We discussed data infrastructure, the lessons learned from building academic data infrastructure through organisations such as CrossRef, ORCID and DataCite, and whether data infrastructure should aim to be boring and invisible. This last part is key as we need to articulate how important data infrastructure is, what it is and why we are arguing for greater investment and focus on it.
Talking to Geoff certainly helped me understand the challenges that strong data infrastructure are helping to solve for academia and how the same need exists in other sectors.
When our roads, railway and energy infrastructures were being built we learnt how to maintain them for the good of everyone. We need to learn the same lesson for our data infrastructure.
What are CrossRef, ORCID and Datacite?
Geoff described CrossRef mission as fighting “linkrot” and breaking down barriers to encourage reuse of scholarly literature or, to put it another way, to maximise use of data.
To some people a broken link on a website might just be an annoyance but in the academic world it can be an existential issue: being able to authoritatively refer to historic evidence, research and thinking is a key part of the scientific method. To overcome this problem you need linked identifiers.
CrossRef make reference linking throughout online scholarly literature efficient and reliable. The organisation is funded by the publishers of academic research who pay a membership fee based on the size of their publishing revenues.
CrossRef’s citation-linking network covers over 75 million journal articles and other content items. The network doesn’t contain the full text instead it contains metadata sufficient to describe and link to the content stored by the publishers.
ORCID provides a registry of unique researcher identifiers and a transparent method of linking research activities and outputs to these identifiers. Recently ORCID published it’s 1.5millionth identifier.
DataCite’s purpose is to develop and support methods to locate, identify and cite data and other research objects.
They all contribute to building a strong data infrastructure for academic research.
Distributed networks benefit from some centralised governance
The CrossRef team came to an early realisation that their data infrastructure needed to be managed centrally, even if the publication of the data was distributed.
As Geoff puts it “distributed begets centralised”. To paraphrase his argument: every distributed network has a centralised component that has a goal of making the rest of the network successful.
This led Geoff to the conclusion that strong and trusted governance needed be built in from the outset.
As other parts of the scholarly data infrastructure, such as ORCID and the OpenAccess movement, are now emerging Geoff and his colleagues Jennifer Lin and Cameron Neylon have published a paper titled ‘Principles for Scholarly Infrastructure’  to ensure that the debate over governance and principles is public and open.
This paper is a close companion to the Open Data Institute’s first piece questioning who owns our data infrastructure? Both of the papers leave out a few questions: what is infrastructure? who is the community? and who funds a data infrastructure?
Emu Analytics said in response to our initial paper “infrastructure almost by definition requires a leap of faith”.

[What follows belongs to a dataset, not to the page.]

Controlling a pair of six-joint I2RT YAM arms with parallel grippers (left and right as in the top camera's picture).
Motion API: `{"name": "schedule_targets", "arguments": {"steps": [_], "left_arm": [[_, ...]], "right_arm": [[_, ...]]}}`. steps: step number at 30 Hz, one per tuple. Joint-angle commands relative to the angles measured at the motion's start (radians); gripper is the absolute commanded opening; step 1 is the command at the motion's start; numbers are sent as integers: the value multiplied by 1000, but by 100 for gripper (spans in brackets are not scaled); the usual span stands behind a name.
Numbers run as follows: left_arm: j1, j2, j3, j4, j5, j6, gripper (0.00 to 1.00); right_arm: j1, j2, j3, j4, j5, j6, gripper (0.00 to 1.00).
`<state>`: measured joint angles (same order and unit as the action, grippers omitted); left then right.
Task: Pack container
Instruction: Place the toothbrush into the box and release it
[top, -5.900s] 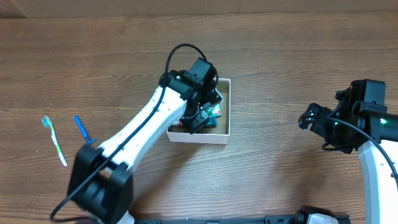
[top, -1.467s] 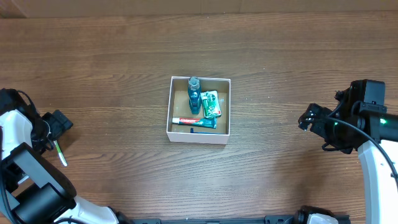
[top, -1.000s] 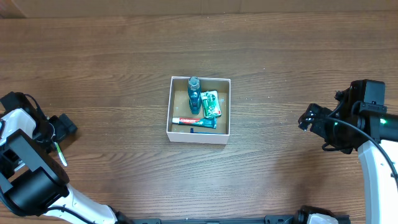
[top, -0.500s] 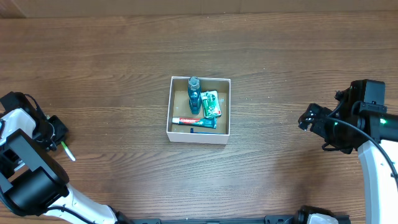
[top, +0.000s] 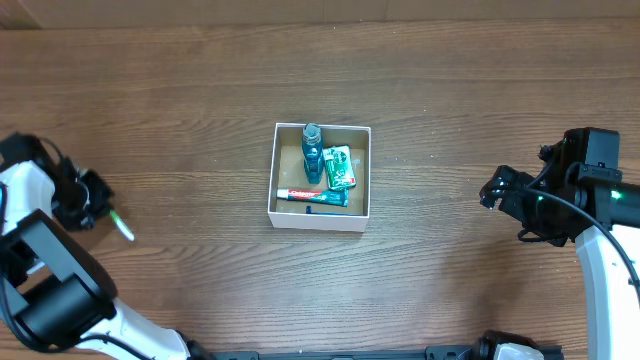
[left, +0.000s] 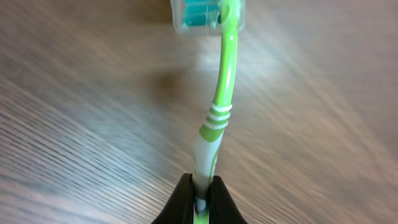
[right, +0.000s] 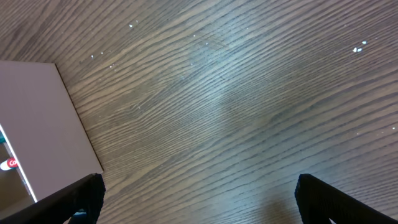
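Note:
The container (top: 285, 216), a shallow white-walled box with a brown inside, sits mid-table and holds a blue bottle (top: 312, 152), a green packet (top: 339, 167) and a toothpaste tube (top: 308, 196). Far to its left, my left gripper (top: 98, 205) is shut on a green and white toothbrush (top: 123, 228). In the left wrist view the toothbrush handle (left: 217, 118) runs up from the closed left gripper (left: 200, 194) to a capped head (left: 208, 15), above the wood. My right gripper (top: 497, 190) stands open to the container's right, its right-wrist-view fingers (right: 84, 194) wide apart over bare wood.
The table is brown wood grain. In the right wrist view the container's white wall (right: 37, 124) shows at the left edge.
My left gripper has shut on the green toothbrush and turned with it; the brush's free end has swung to the right. The right arm and the container have not moved.

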<state>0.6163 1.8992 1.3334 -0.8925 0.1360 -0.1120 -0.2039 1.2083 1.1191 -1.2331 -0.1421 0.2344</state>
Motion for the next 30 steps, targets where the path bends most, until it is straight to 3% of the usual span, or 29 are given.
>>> {"name": "schedule_targets", "arguments": {"steps": [1, 4, 10, 14, 18, 30], "left_arm": [[-158, -202, 69, -32, 75, -8, 4], [-364, -349, 76, -37, 74, 98, 4], [-856, -510, 77, -10, 56, 536, 4], [-1060, -496, 77, -5, -20, 645, 4], [-1169, -425, 77, -2, -20, 716, 4], [-1172, -118, 77, -23, -17, 709, 4]], "right_arm": [[-5, -3, 1, 6, -5, -7, 100], [-5, -3, 1, 6, -5, -7, 100], [-5, -3, 1, 9, -6, -7, 100], [-5, -3, 1, 8, -6, -7, 100], [-5, -3, 1, 9, -6, -7, 100], [-5, -3, 1, 5, -10, -7, 100]]}}
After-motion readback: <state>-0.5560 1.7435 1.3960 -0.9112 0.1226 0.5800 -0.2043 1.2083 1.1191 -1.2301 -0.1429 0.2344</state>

The academic world is starting to take this leap but there is clearly still an unwillingness to invest in infrastructure: people don’t want to take money out of research; they don’t like open ended financial commitments; and infrastructure bores them. Infrastructure often gets built in a silo as a side output from a project.
This is out of step with the evolution of academic research which is increasingly interdisciplinary, international and collaborative. Meanwhile, the infrastructure built around them confines research to institutions, countries, and closed networks. Other sectors are experiencing similar change yet face the same infrastructure challenge.

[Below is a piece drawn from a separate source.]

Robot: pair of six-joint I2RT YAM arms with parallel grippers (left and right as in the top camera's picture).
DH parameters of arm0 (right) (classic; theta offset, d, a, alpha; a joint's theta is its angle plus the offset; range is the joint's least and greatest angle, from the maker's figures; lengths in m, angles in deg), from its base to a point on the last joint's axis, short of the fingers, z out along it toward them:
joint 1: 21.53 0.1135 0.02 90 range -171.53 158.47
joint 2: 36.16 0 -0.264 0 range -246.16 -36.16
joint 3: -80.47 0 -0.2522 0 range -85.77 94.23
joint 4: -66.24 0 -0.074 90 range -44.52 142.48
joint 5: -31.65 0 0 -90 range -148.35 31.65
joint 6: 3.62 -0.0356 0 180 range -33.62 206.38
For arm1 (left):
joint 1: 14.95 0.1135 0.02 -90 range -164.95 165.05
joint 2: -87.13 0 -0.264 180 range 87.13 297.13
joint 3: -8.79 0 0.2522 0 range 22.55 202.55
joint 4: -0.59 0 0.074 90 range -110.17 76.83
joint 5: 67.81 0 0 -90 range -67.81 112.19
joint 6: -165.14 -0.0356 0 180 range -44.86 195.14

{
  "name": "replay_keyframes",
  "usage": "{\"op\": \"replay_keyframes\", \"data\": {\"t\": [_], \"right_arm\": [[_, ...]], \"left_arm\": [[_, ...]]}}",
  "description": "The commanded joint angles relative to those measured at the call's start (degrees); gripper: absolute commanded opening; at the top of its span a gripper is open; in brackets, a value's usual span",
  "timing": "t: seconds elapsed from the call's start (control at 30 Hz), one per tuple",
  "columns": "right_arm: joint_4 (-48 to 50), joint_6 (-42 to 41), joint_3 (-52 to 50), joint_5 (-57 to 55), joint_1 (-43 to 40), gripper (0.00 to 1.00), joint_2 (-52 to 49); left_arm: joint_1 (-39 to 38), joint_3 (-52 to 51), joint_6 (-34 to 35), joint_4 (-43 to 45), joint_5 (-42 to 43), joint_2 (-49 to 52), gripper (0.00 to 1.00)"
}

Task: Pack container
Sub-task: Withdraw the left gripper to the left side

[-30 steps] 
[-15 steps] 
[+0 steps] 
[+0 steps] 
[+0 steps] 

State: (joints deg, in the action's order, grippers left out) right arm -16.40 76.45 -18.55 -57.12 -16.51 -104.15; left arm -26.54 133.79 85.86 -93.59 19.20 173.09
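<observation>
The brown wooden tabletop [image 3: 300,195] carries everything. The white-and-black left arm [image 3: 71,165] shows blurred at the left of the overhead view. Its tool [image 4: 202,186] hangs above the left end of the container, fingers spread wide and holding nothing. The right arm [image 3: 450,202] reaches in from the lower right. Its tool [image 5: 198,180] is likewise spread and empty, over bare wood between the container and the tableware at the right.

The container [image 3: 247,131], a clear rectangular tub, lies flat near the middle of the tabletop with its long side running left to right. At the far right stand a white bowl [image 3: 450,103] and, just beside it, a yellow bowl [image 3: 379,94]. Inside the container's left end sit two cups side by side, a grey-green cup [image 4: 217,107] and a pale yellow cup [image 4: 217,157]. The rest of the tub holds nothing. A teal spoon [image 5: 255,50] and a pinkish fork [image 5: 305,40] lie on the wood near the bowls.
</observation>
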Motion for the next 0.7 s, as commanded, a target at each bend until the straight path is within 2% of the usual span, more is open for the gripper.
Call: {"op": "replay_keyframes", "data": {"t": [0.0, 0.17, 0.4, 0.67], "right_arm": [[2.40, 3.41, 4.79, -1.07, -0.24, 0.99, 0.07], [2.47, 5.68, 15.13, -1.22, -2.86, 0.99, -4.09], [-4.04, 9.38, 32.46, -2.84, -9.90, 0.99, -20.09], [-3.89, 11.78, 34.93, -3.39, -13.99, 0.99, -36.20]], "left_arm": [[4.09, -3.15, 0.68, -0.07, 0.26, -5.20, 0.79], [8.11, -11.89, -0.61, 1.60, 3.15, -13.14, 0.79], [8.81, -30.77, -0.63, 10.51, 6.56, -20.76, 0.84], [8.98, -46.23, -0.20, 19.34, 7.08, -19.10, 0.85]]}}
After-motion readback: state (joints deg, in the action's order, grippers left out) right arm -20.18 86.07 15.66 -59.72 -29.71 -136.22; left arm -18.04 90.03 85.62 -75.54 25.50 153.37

The funding challenge is even larger when you consider that for a governance organisation, sustainability is more than covering the cost of day-to-day activities. We need to generate a surplus so that the data infrastructure can respond to new challenges and changing user needs.

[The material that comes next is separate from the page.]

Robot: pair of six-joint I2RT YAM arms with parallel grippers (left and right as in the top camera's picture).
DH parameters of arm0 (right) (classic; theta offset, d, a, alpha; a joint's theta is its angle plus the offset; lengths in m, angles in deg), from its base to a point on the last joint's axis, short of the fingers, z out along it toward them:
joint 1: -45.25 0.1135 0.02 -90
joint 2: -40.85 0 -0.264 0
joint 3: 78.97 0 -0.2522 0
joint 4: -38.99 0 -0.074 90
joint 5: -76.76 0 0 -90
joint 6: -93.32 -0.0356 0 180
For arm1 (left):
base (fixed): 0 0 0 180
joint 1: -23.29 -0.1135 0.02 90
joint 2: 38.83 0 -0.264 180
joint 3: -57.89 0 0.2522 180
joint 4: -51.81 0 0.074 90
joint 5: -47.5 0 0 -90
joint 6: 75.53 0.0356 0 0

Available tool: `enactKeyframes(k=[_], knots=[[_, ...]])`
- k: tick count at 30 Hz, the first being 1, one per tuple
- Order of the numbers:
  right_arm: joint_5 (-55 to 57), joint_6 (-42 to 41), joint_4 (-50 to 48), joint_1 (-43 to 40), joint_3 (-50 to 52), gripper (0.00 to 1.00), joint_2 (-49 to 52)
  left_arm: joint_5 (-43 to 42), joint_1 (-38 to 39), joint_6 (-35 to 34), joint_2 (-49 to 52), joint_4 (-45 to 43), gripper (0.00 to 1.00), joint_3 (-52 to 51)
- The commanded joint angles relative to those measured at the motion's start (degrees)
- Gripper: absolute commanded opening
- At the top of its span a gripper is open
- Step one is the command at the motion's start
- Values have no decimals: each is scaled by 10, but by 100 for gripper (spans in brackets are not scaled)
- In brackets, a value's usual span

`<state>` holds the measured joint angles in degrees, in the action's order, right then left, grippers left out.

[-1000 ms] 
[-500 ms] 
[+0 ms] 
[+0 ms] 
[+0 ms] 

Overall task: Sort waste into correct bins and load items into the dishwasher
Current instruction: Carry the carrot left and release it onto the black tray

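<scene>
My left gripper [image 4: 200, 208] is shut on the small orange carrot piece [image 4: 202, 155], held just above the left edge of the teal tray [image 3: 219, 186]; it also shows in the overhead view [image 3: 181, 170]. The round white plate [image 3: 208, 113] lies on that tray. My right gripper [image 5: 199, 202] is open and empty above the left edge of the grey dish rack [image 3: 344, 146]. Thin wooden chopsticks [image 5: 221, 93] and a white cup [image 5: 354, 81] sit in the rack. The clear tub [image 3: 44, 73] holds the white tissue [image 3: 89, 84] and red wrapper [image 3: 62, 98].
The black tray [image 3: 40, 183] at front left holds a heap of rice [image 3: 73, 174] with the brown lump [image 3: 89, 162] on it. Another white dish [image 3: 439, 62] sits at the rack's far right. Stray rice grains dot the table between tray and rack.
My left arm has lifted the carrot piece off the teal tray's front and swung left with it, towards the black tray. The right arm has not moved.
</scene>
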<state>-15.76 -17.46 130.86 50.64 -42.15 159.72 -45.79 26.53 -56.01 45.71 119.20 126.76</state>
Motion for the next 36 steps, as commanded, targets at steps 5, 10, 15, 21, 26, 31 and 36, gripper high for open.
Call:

Organisations that maintain data infrastructure need to to build a good funding model and avoid funding models that lead to failure in either of these types of activity. For example, a regular 3-year funding cycle that distracts the organisation from serving the community in year 3 whilst raising concerns about whether the organisation will even exist in year 4 is neither helpful or useful. Building a funding model that mixes different revenue streams (for example membership revenues and grants) can help avoid such problems.
The strategy is to be boring
We discussed how organisations have typically chosen one of two strategies to secure funding:
- make infrastructure sound exciting and focus on the eye-catching services
- make infrastructure sound boring whilst stressing its importance
One theory is that the first strategy is bound to fail. Infrastructure is fundamentally boring. It requires investment over the long-term and needs to scale before it can provide the benefits of the eye-catching services. Funders will lose interest if they are sold a “quick win” when the benefits don’t get realised for many years.
If we accept this theory then we should be pitching good data infrastructure as being boring and invisible. We don’t talk about our roads unless they have potholes, or our water supply unless it is contaminated. We have learnt that roads and water need to be maintained and over the years we have discovered good ways to do that.
As a community of data users and publishers we need to create sustainable long-term funding models to ensure that at local, national and global levels and across multiple sectors we build data infrastructure that gets data as widely used as possible.
We want to know you think. Do you think infrastructure should be boring and invisible? How would you approach funding for data infrastructure?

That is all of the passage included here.